A base is provided with a plurality of gripping parts, and each gripping part has an evacuation mechanism that releases the material and leaves the gripping position based on the relative approach of the processing part, and a retraction mechanism that releases the material and moves away from the gripping position based on the relative separation of the processing part. The material gripping device according to the present invention, which is characterized by being provided with a return mechanism that returns to the original state and grips the material again, does not interfere with the material processing section, and can improve product accuracy. At the same time, smooth continuous work can be performed.

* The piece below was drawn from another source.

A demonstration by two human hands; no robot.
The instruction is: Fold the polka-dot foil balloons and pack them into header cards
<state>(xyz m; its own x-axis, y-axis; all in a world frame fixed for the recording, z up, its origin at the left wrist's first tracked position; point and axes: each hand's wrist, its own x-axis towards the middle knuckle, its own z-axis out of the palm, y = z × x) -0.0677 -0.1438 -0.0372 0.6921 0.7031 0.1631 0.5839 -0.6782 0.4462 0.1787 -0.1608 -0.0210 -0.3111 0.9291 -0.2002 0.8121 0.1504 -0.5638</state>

[Brief explanation of drawings]

The drawings all show embodiments of the invention.
The figure is a plan view showing an example of a laser processing device, FIG. 2 is a right side view of FIG. 1, FIG. 3 is an enlarged plan view of the material gripping part, and FIG. Fifth
The figure corresponds to FIG. 4 and is an explanatory diagram showing a retracted state. DESCRIPTION OF SYMBOLS 11... Material gripping device, 13... Gripping part, 29... Upper claw, 31... Lower claw, W... Material.

Claims (1)

[Claims] 1. A base is provided with a plurality of gripping parts, and each gripping part is provided with an evacuation mechanism that releases the material and leaves the gripping position based on the relative approach of the processing part, and a retraction mechanism that releases the material and moves away from the gripping position based on the relative separation of the processing part. A material gripping device comprising: a return mechanism for returning to a position and gripping the material again.